UConn Students Print Functional Kidney Prototype
Kyle Maxey posted on May 16, 2014 |
Six UConn students develop, prototype and 3D print artificial kidneys in an exploration of how AM ca...

3d printing, student, medicineStudents at the University of Connecticut have developed a 3D printed artificial kidney prototype that can theoretically filter out toxins and save lives.

Guided by Anson Ma, Assistant Professor in the Department of Chemical and Biomolecular Engineering at UConn, the six students were split into two 3-person teams and asked to create an artificial kidney using 3D printing technology.

Lent a year to study, prototype and build a working model the two teams took different paths to arrive at their goal.
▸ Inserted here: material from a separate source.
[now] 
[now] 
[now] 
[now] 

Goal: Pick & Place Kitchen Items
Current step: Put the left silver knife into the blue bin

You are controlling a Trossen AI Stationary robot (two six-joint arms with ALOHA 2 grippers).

One team opted to build a kidney based on hollow fiber membrane technology which imitates proven hemodialysis techniques that filter urea, creatinine and other unwanted material from blood.
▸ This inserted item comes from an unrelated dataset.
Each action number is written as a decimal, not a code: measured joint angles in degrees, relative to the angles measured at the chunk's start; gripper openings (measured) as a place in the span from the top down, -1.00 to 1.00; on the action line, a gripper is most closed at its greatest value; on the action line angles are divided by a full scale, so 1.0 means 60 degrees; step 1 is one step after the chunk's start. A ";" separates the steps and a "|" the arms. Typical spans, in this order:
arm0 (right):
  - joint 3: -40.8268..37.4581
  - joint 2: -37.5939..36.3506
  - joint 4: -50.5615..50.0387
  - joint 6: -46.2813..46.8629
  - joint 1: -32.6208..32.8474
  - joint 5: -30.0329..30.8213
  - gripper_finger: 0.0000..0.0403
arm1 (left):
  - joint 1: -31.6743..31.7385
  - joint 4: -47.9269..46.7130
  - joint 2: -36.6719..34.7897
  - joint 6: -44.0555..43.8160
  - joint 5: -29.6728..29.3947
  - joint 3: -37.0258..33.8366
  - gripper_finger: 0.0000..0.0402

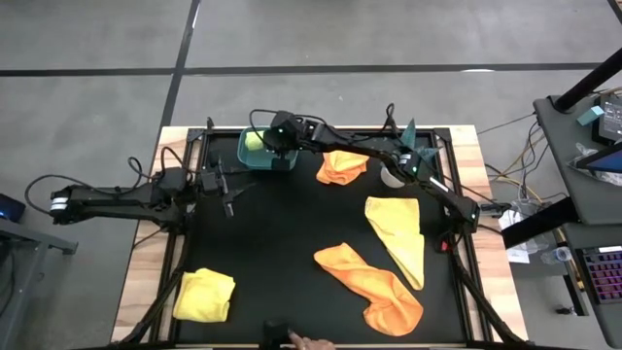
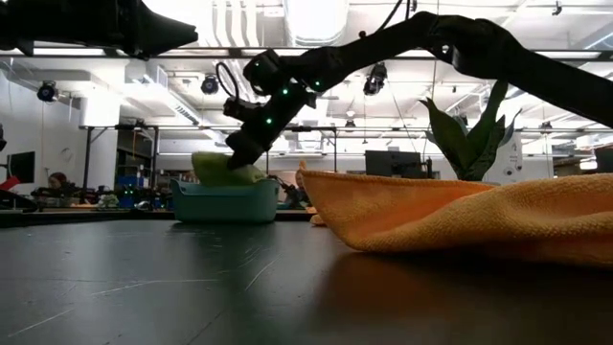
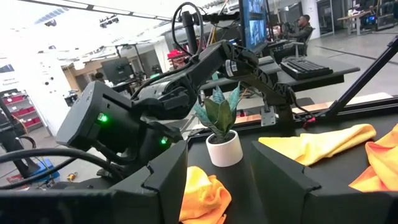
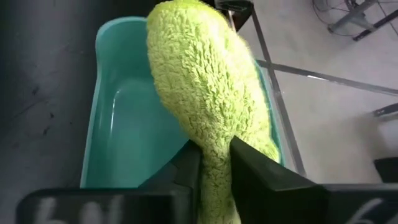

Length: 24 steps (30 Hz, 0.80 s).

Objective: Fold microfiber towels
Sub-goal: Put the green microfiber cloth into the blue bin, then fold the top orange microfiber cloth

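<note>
My right gripper [image 1: 275, 139] is over the teal bin [image 1: 255, 160] at the table's far side, shut on the lime green towel [image 4: 205, 87]. That towel also shows bulging above the bin's rim in the low view [image 2: 222, 170]. My left gripper [image 3: 217, 180] is open and empty, left of the table's middle in the high view [image 1: 230, 197]. One orange towel [image 1: 342, 166] lies crumpled beside the bin, and another [image 1: 374, 285] lies spread at the near right. A yellow towel [image 1: 398, 233] lies flat at the right, and a folded yellow one [image 1: 204, 295] lies near left. My right gripper pinches a bunched fold of the lime green towel [image 4: 214, 171] between its two fingers. The fingers [image 2: 251, 144] slant down at it from above and from the table's right. The towel reaches ahead of the fingers and down into the teal bin, slack.
A small potted plant in a white pot [image 1: 397, 171] stands right of the far orange towel; it also shows in the left wrist view [image 3: 222, 147]. A person's hand [image 1: 313, 342] shows at the table's near edge. Bare black mat [image 1: 272, 233] lies at the table's middle.
</note>
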 joint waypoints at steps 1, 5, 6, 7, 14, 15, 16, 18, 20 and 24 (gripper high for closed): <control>-0.0111 0.0000 0.0123 0.0063 0.0000 -0.0002 0.62 | 0.0000 0.0000 0.0010 0.0000 0.0000 0.0000 0.20; -0.0484 0.0000 0.0358 0.0287 0.0000 0.0006 0.41 | 0.0000 0.0000 0.0029 0.0000 0.0003 0.0000 0.20; -0.0541 0.0000 0.0354 0.0370 0.0000 0.0009 0.37 | 0.0000 0.0000 0.0029 0.0000 0.0000 0.0000 0.20; -0.0605 0.0000 0.0358 0.0412 0.0000 0.0009 0.32 | 0.0000 0.0000 0.0029 0.0000 0.0000 0.0000 0.20; -0.0779 0.0000 0.0308 0.0546 0.0000 0.0009 0.16 | 0.0000 0.0000 0.0029 0.0000 0.0003 0.0000 0.20; -0.0779 0.0000 0.0303 0.0555 0.0000 0.0009 0.15 | 0.0000 0.0000 0.0029 0.0000 0.0003 0.0000 0.20; -0.0779 0.0000 0.0293 0.0552 0.0004 0.0009 0.15 | 0.0000 0.0000 0.0029 0.0000 0.0000 0.0000 0.20; -0.0757 -0.0004 0.0241 0.0499 0.0047 0.0009 0.15 | 0.0000 0.0000 0.0029 0.0000 0.0001 0.0000 0.20; -0.0652 -0.0006 0.0206 0.0437 0.0143 0.0009 0.16 | 0.0000 0.0000 0.0029 0.0000 0.0002 0.0000 0.20; -0.0375 -0.0194 -0.0344 0.0406 0.0399 0.0004 0.24 | 0.0000 -0.0017 0.0029 0.0003 0.0003 -0.0015 0.20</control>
Oblong in shape and equipped with five tubes that circulate blood throughout the system, the team’s design proved to be a model that could work if its materials were biocompatible.

With a reported 100,000 people awaiting kidney transplants in the US alone, developments like the UConn artificial kidney could one day bring much needed relief to those suffering from renal disease.

Though the packaging and shape of the artificial kidney have been printed, Benjamin Coscia, a member of the UConn team noted, “Because 3D printing resolutions are not currently low enough to print a structure which will actually filter blood, the file is of only the shell of the kidney.”

Given that reality, Coscia said his team’s kidney design would be rendered fully functional with off the shelf parts, “Hollow fiber membranes will be installed on the inside to do the filtration function. The kidney will then be sealed together using the threads and sealing o-rings. A fluid called dialysate will be circulated on the outside of the membranes, inside of the shell, which will cause flux of components from the blood. A waste stream maintains the person’s ability to urinate. The outside of the shell can be used as a substrate for growth of biological material for ease of integration into the body.”

Although 3D printing technology currently has a number of limitations, designers and engineers still look at AM systems as a valuable tool in their product development process. With the improvement of print resolutions and materials the sky will be the limit for 3D printing and digital manufacturing.